Description of the task
Reproduce each line below without any alteration.

Data block
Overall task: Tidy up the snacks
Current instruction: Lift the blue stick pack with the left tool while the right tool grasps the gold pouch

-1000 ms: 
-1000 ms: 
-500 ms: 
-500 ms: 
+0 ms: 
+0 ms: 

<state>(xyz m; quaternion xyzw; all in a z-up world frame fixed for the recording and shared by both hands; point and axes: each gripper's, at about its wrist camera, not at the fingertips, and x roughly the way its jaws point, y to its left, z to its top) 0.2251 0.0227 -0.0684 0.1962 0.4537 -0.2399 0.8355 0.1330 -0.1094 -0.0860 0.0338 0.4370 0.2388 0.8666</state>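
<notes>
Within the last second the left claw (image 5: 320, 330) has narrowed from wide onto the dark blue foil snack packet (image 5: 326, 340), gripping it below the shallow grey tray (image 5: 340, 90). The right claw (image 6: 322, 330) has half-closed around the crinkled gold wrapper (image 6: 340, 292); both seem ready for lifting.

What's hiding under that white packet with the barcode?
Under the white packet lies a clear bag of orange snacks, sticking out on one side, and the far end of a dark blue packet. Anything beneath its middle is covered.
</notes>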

Exercise response
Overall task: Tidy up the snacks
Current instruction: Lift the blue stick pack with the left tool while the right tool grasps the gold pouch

-1000 ms: 
-1000 ms: 
-500 ms: 
-500 ms: 
+0 ms: 
+0 ms: 

<state>(xyz m; quaternion xyzw; all in a z-up world frame fixed for the recording and shared by both hands; point and axes: each gripper's, at about its wrist camera, not at the fingertips, and x roughly the way its jaws point, y to its left, z to its top) 0.2251 0.0227 -0.0684 0.1962 0.4537 -0.2399 0.8355 0.1330 -0.1094 -0.0860 0.0338 0.4370 0.2388 0.8666</state>
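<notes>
Within the last second the left claw (image 5: 320, 330) has narrowed from wide onto the dark blue foil snack packet (image 5: 326, 340), gripping it below the shallow grey tray (image 5: 340, 90). The right claw (image 6: 322, 330) has half-closed around the crinkled gold wrapper (image 6: 340, 292); both seem ready for lifting.

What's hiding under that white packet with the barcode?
Under the white packet lies a clear bag of orange snacks, sticking out on one side, and the far end of a dark blue packet. Anything beneath its middle is covered.
</notes>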

Output is complete for this exercise.